* AIM OF THE EXERCISE *
Set down exactly, from the records below, the line with "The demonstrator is" through the line with "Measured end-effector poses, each", and nothing else.

RECORDS TO PROCESS section start

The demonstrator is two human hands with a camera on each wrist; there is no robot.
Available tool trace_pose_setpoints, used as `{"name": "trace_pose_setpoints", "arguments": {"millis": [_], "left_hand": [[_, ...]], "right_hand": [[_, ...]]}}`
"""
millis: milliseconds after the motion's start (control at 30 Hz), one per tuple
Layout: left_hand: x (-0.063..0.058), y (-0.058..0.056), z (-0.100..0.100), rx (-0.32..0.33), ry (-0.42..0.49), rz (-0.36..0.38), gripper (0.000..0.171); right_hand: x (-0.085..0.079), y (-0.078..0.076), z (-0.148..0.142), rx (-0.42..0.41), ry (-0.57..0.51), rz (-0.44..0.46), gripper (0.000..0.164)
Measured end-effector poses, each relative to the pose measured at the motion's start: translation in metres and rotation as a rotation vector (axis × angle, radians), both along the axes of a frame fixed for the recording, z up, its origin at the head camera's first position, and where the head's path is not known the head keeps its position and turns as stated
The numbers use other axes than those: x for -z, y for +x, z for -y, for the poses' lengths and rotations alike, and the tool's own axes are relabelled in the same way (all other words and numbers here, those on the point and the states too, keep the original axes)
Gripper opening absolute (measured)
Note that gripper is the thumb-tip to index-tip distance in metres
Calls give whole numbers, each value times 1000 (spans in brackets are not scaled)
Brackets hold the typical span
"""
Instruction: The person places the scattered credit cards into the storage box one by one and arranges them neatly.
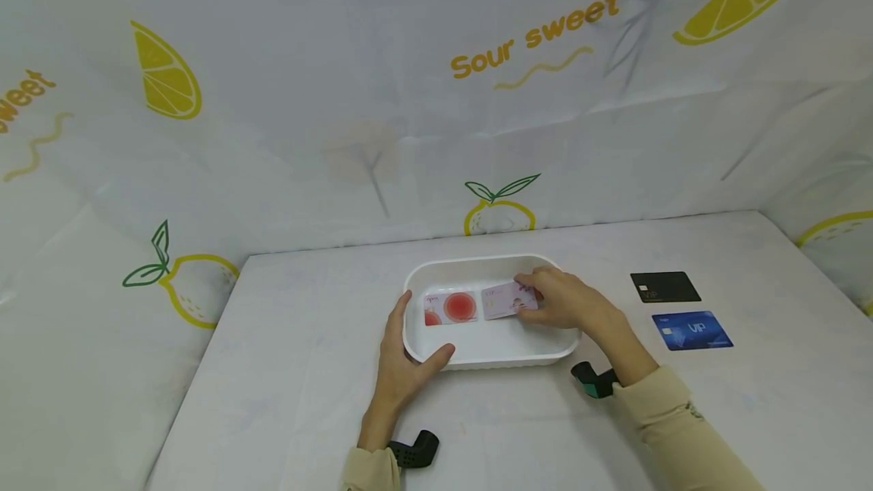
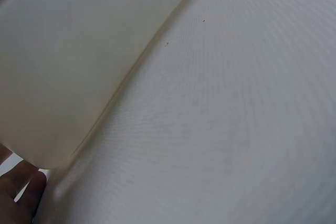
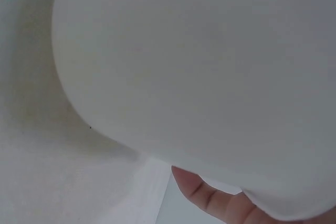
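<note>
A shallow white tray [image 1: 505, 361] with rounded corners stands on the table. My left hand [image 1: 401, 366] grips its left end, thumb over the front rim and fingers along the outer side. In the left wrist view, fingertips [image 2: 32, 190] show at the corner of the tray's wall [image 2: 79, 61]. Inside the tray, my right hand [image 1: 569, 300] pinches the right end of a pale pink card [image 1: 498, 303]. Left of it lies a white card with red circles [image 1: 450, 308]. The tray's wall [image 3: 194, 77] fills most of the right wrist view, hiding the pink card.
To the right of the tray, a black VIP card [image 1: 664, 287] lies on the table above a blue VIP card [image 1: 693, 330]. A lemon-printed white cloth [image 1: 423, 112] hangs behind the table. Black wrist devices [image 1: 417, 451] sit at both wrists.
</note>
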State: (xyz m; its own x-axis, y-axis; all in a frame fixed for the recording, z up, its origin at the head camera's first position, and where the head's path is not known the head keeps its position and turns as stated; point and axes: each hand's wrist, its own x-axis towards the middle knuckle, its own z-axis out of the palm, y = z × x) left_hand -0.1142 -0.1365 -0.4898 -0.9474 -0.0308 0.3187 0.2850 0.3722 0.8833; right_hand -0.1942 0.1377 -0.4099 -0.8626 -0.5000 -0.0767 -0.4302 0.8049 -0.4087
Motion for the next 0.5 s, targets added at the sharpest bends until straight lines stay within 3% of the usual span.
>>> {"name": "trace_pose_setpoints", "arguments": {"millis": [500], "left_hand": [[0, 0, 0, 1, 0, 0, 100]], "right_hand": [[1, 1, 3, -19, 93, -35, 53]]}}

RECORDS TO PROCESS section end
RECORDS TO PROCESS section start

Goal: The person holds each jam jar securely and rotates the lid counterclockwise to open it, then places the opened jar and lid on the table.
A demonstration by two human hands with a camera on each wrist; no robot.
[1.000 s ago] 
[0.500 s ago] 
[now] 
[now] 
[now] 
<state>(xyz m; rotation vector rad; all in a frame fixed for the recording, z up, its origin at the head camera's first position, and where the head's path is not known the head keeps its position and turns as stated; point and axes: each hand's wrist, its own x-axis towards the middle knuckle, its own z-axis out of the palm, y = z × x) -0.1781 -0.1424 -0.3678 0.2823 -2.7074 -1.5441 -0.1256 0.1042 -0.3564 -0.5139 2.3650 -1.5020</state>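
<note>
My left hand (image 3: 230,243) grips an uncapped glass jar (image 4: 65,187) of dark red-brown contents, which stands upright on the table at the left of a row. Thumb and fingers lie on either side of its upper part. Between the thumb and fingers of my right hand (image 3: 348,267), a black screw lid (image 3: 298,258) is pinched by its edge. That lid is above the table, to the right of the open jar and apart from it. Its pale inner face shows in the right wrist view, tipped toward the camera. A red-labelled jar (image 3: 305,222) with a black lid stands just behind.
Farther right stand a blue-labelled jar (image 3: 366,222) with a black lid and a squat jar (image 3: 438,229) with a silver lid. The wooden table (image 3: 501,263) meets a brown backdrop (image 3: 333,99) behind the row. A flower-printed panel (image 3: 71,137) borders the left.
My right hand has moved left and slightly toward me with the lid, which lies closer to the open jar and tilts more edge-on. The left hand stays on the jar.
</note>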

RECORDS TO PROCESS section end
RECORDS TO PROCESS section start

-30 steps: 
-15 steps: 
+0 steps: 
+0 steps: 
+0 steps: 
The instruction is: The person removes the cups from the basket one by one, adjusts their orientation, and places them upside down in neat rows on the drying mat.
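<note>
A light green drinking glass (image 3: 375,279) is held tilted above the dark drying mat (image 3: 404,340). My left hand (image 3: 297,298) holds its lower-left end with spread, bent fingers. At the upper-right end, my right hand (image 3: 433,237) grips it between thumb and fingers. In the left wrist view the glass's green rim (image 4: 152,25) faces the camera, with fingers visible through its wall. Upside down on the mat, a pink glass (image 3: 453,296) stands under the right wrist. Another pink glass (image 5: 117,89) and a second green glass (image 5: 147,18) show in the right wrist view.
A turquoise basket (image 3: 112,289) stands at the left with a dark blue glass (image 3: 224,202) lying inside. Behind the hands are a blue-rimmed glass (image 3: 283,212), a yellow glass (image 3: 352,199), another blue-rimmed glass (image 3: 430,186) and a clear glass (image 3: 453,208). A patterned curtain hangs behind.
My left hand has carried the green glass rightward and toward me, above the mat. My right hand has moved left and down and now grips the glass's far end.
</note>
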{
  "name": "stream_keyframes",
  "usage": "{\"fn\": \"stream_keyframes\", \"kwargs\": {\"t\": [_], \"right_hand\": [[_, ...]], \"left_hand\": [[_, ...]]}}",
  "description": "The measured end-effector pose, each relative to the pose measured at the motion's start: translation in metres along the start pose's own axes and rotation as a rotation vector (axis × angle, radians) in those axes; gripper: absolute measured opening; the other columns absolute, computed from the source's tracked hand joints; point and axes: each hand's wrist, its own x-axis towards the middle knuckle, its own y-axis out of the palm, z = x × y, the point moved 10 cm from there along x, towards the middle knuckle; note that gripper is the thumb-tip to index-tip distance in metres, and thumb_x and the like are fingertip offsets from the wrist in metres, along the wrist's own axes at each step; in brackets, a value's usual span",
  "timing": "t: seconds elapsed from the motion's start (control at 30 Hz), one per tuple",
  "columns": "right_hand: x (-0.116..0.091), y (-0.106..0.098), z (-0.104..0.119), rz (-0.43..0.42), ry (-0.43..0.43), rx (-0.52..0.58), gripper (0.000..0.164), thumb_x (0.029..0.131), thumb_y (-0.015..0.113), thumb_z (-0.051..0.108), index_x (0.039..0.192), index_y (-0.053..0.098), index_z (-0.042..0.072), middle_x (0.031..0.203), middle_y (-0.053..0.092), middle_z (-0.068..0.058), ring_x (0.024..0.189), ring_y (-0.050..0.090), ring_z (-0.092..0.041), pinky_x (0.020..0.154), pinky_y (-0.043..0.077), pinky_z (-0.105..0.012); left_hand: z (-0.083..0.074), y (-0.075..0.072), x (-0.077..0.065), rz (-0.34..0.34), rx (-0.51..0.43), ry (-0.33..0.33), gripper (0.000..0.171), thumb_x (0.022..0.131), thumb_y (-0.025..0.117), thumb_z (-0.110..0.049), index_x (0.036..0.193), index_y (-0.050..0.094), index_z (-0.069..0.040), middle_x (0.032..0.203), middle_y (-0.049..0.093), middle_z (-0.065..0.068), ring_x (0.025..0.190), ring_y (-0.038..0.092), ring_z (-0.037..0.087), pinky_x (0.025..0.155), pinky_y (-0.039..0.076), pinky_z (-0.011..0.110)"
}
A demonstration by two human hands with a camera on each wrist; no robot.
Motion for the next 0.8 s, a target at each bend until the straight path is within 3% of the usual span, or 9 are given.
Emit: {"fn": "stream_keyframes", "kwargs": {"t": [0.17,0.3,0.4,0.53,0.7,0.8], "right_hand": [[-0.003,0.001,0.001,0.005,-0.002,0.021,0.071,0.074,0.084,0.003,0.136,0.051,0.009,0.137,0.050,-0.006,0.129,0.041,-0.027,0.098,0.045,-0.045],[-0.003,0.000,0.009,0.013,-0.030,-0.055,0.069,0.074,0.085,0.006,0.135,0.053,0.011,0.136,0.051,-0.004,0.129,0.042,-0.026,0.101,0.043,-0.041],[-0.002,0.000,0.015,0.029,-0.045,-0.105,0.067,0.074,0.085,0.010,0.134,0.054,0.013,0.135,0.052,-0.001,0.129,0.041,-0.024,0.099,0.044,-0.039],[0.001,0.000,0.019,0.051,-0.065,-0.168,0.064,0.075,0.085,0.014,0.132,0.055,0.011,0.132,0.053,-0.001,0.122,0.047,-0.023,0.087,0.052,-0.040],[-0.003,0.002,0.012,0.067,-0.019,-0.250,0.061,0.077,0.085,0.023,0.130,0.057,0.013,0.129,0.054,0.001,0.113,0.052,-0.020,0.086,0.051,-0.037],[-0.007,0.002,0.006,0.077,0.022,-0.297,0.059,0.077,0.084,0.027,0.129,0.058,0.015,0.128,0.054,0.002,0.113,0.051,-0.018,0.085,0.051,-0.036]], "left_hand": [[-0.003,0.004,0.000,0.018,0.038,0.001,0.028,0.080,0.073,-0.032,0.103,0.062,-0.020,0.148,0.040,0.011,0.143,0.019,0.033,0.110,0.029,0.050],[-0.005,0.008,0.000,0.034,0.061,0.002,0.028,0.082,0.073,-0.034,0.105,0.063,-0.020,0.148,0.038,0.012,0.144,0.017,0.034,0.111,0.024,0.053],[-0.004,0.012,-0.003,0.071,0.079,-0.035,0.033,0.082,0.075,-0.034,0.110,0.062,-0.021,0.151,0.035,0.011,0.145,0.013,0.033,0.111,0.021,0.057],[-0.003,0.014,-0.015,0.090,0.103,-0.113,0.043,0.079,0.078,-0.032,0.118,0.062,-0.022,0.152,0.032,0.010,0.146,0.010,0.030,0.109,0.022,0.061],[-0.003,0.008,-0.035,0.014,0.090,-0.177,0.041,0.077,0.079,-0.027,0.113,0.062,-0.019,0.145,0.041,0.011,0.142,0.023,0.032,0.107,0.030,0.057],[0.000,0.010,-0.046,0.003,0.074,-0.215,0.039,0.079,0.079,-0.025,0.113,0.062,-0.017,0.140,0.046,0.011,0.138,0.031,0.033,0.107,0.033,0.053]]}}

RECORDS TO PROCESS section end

* THE COMPLETED TASK *
The demonstrator is two human hands with a camera on each wrist; there is no robot.
Available tool trace_pose_setpoints, used as `{"name": "trace_pose_setpoints", "arguments": {"millis": [_], "left_hand": [[_, ...]], "right_hand": [[_, ...]]}}`
"""
millis: milliseconds after the motion's start (control at 30 Hz), one per tuple
Layout: left_hand: x (-0.063..0.058), y (-0.058..0.056), z (-0.100..0.100), rx (-0.32..0.33), ry (-0.42..0.49), rz (-0.36..0.38), gripper (0.000..0.171); right_hand: x (-0.085..0.079), y (-0.078..0.076), z (-0.148..0.142), rx (-0.42..0.41), ry (-0.57..0.51), rz (-0.44..0.46), gripper (0.000..0.164)
Measured end-effector poses, each relative to the pose measured at the motion's start: translation in metres and rotation as a rotation vector (axis × angle, radians), both along the axes of a frame fixed for the recording, z up, its origin at the head camera's first position, and where the head's path is not known the head keeps its position and turns as stated

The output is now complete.